Beneath this line is the data. Output exactly the lines from the line with "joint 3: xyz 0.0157" to the line with "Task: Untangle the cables", both ends included, and nothing more.

• Data:
***

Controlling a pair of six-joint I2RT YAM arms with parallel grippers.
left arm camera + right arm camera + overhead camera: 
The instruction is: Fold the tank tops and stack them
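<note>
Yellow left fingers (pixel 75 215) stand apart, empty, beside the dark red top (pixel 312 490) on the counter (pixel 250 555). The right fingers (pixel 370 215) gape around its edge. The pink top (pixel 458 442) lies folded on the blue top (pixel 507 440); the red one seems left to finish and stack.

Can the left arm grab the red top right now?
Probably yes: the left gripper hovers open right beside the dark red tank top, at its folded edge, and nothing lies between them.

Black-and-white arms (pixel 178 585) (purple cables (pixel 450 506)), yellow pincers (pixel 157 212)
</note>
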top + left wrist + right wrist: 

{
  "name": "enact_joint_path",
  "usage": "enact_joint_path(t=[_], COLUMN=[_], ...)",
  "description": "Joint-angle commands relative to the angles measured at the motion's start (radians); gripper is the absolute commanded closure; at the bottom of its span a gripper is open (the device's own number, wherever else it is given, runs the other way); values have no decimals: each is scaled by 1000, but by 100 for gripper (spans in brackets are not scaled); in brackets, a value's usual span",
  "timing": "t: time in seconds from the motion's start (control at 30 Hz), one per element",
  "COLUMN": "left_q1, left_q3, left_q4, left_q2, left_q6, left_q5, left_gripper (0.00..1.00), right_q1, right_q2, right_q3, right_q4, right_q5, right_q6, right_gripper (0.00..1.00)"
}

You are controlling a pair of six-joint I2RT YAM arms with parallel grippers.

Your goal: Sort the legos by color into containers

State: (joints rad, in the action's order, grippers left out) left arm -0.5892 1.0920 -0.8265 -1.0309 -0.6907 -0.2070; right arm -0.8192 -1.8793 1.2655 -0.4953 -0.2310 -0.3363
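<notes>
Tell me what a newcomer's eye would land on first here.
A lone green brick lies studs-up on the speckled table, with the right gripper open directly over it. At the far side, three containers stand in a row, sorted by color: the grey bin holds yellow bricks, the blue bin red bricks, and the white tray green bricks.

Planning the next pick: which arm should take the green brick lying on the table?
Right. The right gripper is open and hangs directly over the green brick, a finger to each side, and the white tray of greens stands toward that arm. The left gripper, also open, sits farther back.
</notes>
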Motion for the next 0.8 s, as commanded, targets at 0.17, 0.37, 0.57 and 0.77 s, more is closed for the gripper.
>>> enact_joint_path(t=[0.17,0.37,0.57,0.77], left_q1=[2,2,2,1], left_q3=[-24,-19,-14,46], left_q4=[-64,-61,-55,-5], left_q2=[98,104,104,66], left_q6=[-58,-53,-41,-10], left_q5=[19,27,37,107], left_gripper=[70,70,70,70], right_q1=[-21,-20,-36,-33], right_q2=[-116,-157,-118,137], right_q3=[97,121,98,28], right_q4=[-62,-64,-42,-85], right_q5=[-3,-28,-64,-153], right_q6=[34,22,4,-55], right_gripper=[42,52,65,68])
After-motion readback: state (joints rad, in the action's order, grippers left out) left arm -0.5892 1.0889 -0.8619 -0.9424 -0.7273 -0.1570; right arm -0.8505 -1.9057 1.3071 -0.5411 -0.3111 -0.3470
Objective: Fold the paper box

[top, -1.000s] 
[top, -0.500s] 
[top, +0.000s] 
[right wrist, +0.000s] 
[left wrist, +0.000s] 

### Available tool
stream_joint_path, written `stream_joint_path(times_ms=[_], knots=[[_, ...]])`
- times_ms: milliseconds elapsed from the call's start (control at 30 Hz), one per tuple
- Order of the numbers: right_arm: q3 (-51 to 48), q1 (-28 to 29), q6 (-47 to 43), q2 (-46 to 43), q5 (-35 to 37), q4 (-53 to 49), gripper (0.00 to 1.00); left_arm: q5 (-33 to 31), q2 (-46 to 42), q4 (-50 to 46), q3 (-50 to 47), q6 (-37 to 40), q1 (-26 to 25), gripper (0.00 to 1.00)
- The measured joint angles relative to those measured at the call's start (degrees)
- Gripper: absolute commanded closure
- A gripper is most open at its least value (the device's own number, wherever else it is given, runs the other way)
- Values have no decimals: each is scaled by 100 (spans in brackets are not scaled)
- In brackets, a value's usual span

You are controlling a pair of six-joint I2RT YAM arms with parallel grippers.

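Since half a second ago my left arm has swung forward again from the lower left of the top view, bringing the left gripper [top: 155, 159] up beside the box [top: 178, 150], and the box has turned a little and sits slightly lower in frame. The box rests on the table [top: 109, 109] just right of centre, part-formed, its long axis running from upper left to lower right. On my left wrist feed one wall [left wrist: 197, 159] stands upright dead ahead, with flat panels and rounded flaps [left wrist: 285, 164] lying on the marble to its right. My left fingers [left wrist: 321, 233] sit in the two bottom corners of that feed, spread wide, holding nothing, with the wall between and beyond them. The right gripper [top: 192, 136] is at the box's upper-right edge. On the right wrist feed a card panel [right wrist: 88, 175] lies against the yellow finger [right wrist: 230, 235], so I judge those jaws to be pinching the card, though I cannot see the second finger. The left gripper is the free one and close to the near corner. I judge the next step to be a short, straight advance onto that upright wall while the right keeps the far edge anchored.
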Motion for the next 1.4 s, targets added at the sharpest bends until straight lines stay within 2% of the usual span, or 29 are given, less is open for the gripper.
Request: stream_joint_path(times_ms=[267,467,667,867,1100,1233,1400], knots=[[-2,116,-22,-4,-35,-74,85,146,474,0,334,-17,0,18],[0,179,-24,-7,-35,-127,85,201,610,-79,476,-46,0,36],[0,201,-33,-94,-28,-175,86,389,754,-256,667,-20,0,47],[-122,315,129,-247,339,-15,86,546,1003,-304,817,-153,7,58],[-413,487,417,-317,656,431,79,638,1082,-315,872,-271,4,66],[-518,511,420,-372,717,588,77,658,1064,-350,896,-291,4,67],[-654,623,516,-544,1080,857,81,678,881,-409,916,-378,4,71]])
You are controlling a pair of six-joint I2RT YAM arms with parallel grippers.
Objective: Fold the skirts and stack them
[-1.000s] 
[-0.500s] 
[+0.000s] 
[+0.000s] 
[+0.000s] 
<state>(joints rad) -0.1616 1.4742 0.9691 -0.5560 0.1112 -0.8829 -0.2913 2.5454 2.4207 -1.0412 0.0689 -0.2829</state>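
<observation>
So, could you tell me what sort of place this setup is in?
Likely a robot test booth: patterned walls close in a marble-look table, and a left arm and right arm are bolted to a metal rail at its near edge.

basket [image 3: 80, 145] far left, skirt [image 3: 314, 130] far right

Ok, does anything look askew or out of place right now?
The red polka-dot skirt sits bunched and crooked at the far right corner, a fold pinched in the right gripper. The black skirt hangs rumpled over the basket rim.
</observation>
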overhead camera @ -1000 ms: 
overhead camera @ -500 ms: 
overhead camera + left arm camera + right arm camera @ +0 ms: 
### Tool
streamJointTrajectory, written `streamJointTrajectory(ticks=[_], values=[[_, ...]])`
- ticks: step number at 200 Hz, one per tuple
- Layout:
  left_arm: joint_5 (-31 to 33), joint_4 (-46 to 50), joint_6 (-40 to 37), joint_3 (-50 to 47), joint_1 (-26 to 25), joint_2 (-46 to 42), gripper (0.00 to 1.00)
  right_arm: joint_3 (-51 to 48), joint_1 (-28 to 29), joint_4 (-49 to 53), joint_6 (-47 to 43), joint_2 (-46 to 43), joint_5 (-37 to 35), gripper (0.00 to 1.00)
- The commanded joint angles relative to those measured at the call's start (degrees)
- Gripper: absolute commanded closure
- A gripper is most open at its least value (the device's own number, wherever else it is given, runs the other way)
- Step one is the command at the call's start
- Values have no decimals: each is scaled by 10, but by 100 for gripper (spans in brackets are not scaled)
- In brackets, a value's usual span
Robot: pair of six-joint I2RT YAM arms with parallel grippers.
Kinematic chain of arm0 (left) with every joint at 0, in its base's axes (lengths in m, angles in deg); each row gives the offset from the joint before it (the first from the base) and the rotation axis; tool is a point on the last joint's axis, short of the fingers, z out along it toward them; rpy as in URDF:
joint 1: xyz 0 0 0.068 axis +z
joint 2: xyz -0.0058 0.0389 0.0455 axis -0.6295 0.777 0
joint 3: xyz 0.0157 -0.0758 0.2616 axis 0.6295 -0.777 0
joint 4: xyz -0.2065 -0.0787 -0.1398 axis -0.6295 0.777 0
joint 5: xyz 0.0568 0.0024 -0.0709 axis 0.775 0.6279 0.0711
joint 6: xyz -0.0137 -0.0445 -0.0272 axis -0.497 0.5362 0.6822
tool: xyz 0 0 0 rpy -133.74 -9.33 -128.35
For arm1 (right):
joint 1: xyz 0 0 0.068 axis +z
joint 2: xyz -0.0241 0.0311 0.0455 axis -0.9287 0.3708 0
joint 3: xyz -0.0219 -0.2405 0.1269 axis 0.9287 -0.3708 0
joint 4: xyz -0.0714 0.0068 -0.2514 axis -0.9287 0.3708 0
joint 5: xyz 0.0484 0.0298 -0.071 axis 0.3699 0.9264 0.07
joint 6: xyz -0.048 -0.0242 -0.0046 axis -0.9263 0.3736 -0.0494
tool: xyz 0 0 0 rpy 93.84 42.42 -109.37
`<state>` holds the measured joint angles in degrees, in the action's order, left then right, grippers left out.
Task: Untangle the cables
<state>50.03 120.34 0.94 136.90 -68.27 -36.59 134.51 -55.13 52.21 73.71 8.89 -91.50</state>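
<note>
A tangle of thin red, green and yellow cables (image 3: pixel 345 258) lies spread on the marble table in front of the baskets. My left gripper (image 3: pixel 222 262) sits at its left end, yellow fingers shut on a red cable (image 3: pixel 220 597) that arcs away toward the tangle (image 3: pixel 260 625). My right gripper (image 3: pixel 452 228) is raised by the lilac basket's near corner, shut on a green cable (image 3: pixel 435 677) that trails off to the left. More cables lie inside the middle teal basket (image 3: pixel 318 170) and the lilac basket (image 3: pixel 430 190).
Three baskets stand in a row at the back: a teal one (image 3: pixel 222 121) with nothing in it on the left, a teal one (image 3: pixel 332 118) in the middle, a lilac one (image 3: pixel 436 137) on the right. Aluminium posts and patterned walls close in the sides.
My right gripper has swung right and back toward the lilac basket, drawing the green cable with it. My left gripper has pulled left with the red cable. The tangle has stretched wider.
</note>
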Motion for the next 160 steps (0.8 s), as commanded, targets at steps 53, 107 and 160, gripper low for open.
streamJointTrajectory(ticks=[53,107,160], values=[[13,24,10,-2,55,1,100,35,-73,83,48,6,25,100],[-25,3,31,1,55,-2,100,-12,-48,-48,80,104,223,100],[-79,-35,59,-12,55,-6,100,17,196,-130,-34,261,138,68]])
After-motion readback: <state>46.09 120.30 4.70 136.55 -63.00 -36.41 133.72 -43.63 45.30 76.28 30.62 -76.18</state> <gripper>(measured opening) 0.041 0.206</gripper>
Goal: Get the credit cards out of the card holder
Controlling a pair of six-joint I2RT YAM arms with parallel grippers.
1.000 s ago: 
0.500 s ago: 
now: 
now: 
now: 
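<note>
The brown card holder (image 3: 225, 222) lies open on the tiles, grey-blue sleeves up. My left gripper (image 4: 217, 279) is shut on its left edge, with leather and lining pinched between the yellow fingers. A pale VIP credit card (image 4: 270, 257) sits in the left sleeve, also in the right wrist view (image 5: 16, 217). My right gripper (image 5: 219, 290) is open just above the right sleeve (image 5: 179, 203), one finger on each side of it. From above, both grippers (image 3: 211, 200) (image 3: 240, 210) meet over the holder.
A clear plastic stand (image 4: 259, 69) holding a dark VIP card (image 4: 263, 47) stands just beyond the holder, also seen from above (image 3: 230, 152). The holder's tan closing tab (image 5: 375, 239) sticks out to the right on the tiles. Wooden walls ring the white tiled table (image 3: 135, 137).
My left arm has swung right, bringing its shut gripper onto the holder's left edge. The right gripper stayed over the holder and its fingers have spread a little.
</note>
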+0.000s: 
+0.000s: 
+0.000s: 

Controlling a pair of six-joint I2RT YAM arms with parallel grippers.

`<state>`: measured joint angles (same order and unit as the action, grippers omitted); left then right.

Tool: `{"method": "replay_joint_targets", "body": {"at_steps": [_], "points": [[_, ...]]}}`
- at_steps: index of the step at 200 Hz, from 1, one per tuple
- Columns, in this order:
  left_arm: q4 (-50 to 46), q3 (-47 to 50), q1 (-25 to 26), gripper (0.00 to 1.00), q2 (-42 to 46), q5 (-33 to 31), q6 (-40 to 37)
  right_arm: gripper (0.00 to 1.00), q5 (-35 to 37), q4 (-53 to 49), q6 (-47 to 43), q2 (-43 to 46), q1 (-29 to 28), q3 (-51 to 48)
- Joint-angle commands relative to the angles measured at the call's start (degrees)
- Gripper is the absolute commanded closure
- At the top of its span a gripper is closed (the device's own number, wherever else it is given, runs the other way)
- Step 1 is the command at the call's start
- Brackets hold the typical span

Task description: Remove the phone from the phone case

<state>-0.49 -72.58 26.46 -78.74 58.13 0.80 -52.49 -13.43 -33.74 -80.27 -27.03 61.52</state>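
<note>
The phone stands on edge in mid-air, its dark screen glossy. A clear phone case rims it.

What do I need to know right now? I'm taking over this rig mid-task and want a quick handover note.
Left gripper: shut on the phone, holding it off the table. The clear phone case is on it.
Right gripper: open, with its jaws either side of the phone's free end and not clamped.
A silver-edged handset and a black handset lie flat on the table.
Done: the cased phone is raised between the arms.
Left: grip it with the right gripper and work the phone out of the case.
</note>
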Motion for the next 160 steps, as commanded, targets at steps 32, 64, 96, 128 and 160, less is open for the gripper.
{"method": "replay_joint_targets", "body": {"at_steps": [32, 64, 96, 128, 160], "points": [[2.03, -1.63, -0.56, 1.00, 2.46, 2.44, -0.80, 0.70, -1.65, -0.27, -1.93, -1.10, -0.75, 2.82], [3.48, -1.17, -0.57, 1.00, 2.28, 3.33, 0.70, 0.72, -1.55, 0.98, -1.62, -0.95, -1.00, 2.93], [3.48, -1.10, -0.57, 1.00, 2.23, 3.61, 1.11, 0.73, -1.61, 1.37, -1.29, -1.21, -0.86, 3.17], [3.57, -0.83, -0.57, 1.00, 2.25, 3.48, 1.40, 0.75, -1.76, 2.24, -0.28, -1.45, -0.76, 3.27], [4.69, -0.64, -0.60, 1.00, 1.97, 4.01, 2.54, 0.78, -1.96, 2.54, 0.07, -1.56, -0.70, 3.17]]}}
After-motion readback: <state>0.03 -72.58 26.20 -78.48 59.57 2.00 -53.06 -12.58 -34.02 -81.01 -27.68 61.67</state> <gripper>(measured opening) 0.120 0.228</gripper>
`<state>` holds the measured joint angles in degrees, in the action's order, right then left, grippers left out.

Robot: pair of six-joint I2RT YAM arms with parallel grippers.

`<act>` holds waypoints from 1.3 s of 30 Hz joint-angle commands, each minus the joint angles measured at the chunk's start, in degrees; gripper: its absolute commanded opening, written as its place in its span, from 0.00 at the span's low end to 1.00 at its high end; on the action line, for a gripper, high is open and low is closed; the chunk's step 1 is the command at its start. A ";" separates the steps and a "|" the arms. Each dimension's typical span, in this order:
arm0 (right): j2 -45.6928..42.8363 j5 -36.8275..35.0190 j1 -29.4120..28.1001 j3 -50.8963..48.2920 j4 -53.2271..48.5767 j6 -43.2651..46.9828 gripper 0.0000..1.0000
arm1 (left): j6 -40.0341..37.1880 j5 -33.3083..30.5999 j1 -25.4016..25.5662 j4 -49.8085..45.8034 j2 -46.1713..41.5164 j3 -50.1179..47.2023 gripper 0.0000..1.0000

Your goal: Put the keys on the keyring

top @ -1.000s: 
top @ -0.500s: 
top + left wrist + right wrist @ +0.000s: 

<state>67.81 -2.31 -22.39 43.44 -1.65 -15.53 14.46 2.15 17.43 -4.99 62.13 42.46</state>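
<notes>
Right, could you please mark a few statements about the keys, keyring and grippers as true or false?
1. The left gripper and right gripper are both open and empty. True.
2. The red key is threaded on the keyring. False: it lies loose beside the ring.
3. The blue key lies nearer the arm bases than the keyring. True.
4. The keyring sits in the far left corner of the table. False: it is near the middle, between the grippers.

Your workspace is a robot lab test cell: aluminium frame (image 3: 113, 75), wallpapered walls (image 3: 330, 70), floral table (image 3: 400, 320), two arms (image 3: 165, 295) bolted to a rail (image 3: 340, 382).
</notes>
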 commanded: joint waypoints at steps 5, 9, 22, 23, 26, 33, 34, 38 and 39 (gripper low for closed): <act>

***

• Output below:
joint 3: xyz 0.0157 -0.0758 0.2616 axis 0.6295 -0.777 0
joint 4: xyz -0.2065 -0.0787 -0.1398 axis -0.6295 0.777 0
joint 5: xyz 0.0568 0.0024 -0.0709 axis 0.775 0.6279 0.0711
joint 6: xyz -0.0137 -0.0445 -0.0272 axis -0.497 0.5362 0.6822
tool: xyz 0 0 0 rpy -133.74 -9.33 -128.35
For arm1 (right):
joint 1: xyz 0 0 0.068 axis +z
joint 2: xyz -0.0241 0.0311 0.0455 axis -0.9287 0.3708 0
joint 3: xyz -0.0219 -0.2405 0.1269 axis 0.9287 -0.3708 0
joint 4: xyz -0.0714 0.0068 -0.2514 axis -0.9287 0.3708 0
joint 5: xyz 0.0484 0.0298 -0.071 axis 0.3699 0.9264 0.07
joint 6: xyz -0.048 -0.0242 -0.0046 axis -0.9263 0.3736 -0.0494
tool: xyz 0 0 0 rpy 93.84 42.42 -109.37
`<state>` holds the measured joint angles in degrees, in the action's order, left then right, grippers left out.
Task: Untangle the cables

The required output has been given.